### Required action
Your answer should be the lines from the start of the records through the line with "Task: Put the", copied word for word.

### Available data
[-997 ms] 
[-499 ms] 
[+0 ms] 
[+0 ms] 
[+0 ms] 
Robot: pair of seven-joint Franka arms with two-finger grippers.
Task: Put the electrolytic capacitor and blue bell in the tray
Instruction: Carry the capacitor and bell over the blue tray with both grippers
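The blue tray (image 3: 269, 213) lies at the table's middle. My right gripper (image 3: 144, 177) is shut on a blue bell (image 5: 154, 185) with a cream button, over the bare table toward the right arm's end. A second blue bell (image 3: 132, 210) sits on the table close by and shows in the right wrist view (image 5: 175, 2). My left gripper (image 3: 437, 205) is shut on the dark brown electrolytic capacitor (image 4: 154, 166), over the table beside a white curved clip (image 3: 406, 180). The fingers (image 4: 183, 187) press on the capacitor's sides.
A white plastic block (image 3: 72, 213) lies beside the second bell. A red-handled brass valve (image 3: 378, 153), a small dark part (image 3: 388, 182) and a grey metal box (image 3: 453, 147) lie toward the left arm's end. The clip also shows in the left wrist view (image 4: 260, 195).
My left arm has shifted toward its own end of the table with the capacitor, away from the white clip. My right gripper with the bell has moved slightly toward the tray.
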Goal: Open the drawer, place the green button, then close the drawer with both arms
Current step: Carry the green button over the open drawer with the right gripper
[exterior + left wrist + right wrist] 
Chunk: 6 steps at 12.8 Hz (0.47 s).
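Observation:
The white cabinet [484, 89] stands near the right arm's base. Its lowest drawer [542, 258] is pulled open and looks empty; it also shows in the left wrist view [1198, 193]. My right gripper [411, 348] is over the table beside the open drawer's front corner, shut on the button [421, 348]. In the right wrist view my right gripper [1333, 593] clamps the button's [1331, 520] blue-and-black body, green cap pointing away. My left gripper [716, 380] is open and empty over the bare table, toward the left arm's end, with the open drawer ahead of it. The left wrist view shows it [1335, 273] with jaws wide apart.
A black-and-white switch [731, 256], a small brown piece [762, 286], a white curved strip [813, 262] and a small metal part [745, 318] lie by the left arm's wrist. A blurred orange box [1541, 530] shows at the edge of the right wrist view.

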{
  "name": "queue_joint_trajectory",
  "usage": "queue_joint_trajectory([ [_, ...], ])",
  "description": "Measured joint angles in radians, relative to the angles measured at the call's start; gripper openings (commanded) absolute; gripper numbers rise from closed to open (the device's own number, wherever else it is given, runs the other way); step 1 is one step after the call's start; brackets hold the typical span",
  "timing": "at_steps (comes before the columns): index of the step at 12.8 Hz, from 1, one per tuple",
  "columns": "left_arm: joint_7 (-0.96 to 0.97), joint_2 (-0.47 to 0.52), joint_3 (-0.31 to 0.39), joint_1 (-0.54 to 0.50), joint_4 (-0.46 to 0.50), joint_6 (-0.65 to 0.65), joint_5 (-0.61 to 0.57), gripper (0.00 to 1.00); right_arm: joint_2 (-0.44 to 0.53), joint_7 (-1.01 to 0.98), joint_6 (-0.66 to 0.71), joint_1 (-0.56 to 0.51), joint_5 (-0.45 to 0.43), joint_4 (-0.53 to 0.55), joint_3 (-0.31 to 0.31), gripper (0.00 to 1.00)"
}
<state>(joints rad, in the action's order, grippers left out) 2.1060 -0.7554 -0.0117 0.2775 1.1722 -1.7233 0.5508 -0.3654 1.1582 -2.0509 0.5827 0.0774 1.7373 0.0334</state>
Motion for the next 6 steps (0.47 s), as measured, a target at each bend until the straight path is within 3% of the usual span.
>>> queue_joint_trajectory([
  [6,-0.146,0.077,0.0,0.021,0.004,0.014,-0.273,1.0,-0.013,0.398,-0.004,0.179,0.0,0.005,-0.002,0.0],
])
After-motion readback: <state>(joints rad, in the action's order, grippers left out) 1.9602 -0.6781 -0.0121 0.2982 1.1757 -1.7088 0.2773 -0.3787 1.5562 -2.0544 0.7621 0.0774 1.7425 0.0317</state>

### Result of this task
[-997 ms] 
[-499 ms] 
[+0 ms] 
[+0 ms] 
[+0 ms] 
Robot: pair of seven-joint Franka arms with two-finger grippers.
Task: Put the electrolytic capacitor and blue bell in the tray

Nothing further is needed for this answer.